Michael L'Heureux michael.lheureux at gmail.com
Sun Jul 6 06:30:35 EEST 2008


Thanks for the reply!

After installing the appropriate locale files, apps which are  
localised (Pidgin, Synaptic Package Manager, AbiWord, etc.)  
successfully appear in Arabic in UL.   I think that most of the  
others may have localisation support, but have simply not been  
localised to Arabic yet (especially since Kazhakase is available in  
Japanese).

Unfortunately, I'm not able to do the translation myself.  I've sent  
an email to the Arabeyes localisation project asking if they'd be  
willing to help with UbuntuLite in general, but otherwise I don't  
have any idea of who else might be able to do it.

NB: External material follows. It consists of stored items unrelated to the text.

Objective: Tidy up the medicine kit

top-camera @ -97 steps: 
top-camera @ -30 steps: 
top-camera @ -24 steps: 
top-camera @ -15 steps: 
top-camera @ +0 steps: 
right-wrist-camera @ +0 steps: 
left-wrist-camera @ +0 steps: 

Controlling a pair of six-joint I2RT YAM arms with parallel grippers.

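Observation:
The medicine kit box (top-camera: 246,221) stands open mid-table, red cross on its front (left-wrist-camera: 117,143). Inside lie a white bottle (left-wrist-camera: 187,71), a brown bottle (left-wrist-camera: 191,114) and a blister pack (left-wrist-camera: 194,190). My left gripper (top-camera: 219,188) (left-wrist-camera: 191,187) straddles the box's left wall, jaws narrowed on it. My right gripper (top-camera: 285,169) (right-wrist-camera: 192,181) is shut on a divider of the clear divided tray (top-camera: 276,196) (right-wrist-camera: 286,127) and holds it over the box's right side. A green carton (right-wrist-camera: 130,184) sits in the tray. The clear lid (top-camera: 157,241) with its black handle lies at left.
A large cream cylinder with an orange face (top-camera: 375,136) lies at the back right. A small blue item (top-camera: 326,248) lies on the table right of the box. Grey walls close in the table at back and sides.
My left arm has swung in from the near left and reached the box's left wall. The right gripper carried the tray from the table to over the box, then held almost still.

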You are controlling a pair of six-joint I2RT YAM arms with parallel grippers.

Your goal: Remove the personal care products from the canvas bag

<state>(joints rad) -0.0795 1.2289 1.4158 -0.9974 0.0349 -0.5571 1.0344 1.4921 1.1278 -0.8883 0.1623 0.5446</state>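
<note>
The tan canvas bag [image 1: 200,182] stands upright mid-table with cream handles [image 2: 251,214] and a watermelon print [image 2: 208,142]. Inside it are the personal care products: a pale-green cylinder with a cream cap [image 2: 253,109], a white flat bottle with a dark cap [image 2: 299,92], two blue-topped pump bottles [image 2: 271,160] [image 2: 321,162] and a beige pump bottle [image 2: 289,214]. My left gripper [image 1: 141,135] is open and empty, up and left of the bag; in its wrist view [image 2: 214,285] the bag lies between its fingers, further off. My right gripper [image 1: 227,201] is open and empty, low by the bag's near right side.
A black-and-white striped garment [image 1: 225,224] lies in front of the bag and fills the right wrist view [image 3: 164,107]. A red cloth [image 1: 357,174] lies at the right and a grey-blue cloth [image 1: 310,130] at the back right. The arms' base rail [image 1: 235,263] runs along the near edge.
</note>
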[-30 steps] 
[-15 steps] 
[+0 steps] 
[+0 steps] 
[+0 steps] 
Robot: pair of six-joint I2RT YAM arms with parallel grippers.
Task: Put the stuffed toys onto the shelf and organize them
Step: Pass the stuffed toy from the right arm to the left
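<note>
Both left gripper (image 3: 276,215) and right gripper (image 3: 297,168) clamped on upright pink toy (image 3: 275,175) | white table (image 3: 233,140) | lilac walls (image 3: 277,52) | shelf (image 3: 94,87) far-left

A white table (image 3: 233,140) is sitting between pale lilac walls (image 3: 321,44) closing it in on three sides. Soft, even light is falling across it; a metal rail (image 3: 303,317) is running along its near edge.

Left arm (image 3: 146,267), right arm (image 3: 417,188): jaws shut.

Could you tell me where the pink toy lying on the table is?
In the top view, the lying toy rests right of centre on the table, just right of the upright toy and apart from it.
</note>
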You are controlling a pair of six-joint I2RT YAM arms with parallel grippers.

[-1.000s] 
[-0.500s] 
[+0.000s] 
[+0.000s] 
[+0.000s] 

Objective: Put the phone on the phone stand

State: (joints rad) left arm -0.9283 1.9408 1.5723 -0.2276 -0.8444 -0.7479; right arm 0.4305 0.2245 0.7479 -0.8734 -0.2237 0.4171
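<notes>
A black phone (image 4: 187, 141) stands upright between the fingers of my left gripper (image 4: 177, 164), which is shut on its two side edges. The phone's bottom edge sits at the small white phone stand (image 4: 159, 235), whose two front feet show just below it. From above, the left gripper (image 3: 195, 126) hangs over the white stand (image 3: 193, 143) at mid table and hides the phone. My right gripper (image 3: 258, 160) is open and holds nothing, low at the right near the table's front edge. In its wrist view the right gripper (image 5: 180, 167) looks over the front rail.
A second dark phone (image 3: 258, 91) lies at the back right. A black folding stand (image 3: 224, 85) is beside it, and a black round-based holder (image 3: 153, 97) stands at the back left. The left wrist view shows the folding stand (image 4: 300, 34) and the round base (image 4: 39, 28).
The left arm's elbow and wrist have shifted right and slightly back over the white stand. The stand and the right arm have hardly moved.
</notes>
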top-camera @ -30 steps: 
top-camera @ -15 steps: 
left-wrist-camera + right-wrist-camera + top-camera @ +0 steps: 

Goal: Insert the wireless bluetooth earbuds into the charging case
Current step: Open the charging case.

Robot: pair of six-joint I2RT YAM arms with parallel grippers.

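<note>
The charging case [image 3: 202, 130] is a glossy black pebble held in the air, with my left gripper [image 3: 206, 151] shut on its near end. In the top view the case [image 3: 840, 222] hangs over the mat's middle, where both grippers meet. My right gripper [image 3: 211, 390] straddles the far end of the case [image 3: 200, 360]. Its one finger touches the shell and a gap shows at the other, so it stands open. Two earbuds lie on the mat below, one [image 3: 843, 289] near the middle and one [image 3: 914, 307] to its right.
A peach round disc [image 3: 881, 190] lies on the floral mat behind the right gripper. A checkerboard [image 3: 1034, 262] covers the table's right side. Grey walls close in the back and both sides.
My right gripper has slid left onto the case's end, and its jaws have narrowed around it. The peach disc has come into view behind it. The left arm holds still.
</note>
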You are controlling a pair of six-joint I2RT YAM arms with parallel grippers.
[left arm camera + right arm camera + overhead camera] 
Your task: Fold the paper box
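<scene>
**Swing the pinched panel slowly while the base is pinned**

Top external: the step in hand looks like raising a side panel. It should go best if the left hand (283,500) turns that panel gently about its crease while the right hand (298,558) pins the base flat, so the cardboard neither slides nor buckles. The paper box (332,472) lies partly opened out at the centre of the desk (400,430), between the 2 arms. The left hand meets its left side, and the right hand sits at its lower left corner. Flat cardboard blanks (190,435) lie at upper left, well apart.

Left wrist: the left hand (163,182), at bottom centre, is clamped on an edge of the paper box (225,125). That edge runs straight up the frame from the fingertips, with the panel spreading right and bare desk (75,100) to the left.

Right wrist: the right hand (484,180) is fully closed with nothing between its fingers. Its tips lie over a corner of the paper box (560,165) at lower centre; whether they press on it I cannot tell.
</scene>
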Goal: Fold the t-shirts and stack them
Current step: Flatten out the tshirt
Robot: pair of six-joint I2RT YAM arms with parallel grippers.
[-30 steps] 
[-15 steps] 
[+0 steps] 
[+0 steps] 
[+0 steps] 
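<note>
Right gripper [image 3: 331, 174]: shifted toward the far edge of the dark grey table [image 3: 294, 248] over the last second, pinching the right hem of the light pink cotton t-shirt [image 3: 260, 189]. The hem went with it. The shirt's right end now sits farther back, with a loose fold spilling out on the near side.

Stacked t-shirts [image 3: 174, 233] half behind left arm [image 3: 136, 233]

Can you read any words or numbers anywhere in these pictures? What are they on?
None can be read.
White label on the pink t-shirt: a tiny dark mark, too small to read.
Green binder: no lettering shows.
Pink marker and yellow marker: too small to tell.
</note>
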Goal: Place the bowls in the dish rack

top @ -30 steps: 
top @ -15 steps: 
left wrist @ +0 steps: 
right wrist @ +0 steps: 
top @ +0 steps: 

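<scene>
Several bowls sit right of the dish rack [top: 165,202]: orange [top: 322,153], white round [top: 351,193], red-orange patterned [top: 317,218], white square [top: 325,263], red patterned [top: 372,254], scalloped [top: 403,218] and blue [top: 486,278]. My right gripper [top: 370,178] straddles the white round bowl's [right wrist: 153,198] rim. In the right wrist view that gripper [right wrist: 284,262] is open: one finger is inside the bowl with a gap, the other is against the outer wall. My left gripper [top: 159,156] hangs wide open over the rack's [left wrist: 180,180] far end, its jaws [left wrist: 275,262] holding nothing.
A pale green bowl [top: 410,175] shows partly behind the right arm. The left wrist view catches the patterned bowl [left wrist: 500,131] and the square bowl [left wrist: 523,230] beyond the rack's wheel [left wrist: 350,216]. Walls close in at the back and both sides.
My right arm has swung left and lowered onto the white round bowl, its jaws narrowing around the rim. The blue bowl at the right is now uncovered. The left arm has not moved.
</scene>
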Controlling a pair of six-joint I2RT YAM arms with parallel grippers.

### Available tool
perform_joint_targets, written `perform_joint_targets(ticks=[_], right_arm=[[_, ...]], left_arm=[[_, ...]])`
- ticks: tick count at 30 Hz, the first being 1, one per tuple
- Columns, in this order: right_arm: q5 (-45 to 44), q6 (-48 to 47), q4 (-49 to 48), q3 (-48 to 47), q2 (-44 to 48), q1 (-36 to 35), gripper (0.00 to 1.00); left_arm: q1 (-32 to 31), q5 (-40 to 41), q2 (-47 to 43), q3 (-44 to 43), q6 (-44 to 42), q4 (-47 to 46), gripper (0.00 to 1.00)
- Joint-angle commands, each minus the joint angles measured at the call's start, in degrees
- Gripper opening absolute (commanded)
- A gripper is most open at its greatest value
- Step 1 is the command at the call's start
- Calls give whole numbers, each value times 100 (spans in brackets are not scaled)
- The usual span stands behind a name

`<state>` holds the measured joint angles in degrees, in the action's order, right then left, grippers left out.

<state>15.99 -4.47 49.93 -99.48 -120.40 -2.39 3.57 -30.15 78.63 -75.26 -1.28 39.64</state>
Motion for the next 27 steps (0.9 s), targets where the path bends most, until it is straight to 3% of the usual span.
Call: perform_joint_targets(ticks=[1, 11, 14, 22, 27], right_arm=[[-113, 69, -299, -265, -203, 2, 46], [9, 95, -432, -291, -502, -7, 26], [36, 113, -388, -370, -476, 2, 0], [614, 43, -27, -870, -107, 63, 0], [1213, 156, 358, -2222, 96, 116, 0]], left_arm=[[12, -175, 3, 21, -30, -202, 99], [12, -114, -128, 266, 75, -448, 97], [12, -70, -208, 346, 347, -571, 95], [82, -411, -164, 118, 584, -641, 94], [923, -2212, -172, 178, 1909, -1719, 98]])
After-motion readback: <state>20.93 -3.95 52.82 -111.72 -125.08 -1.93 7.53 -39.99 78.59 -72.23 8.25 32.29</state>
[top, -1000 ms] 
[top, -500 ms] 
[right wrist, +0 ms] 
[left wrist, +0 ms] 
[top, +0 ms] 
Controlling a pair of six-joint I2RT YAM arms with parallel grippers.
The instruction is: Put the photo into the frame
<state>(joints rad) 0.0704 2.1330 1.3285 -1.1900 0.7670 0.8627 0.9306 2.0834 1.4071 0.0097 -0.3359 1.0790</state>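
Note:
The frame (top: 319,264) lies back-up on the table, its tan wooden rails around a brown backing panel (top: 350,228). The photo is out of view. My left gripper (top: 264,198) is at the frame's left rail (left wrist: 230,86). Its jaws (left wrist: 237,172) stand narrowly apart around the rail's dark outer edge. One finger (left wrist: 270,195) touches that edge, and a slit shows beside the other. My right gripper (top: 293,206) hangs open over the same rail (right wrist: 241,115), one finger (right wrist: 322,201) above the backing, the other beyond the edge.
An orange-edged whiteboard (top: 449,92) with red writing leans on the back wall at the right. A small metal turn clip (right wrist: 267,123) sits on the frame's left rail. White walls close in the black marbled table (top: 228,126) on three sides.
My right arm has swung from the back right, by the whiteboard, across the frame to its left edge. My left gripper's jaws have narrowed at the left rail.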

Any English in the UI will present some challenges since my end-users  
can only read Arabic script.  I can see this being a generalised  
problem if UbuntuLite is to be used on underpowered PC's in  
developing countries whose languages aren't written with Latin  
characters.  Obviously this is impossible to deal with in an  
overarching way (except by maybe writing a huge set of aliases and  
translated manpages, which would be outside the scope of this  
project); so GUI tools are probably a better bet.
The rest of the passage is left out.